---
title: "Rice Identification based on Color"
period: "Dec 2022 - Jan 2023"
slug: "rice-type-color"
roles:
  - "Frontend Developer"
stacks:
  - "Flask"
  - "Python"
  - "JQuery"
  - "Tailwind CSS"
links:
  - label: "Live"
    url: "https://hibatillah.github.io/ProjectPD"
  - label: "Repository"
    url: "https://github.com/hibatillah/ProjectPD/"
headline: "Automating rice variety detection with data mining"
description: "A web-accessible AI tool that leverages a custom-curated dataset to identify rice types based on color, streamlining the classification process with 99% consistency"
---

# The API Transition

While I had built full-stack applications using PHP before, this Rice Identification project was my first venture into API-driven architecture.

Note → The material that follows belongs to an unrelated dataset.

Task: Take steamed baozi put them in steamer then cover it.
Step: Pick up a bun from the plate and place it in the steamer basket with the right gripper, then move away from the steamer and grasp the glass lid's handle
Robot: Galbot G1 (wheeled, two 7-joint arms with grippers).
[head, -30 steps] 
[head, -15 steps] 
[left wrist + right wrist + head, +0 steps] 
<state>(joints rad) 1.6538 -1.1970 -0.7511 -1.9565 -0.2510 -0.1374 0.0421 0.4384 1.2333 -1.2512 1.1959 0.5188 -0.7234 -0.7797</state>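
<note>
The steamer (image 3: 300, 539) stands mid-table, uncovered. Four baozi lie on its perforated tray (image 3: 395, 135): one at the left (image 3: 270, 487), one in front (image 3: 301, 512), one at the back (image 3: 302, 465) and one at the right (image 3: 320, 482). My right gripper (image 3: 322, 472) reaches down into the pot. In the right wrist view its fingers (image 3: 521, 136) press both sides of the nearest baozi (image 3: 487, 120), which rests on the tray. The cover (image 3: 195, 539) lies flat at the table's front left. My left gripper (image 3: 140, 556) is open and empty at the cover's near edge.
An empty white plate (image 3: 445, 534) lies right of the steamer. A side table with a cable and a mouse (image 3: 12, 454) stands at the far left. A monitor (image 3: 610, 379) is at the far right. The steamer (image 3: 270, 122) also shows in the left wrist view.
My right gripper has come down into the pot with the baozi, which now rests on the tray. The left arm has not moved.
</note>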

In my previous projects, the frontend and backend were tightly coupled (Monolithic MVC). This project required a different approach. I had to build a standalone web interface that could _talk_ to a separate Python backend. It was my first time implementing a true <span className="text-nowrap">`API endpoint`</span> to bridge the gap between a user's browser and a Deep Learning model.

## The _Research_ Problem

In the agricultural industry, manually sorting rice based on quality (often determined by color consistency) is labor-intensive and prone to error.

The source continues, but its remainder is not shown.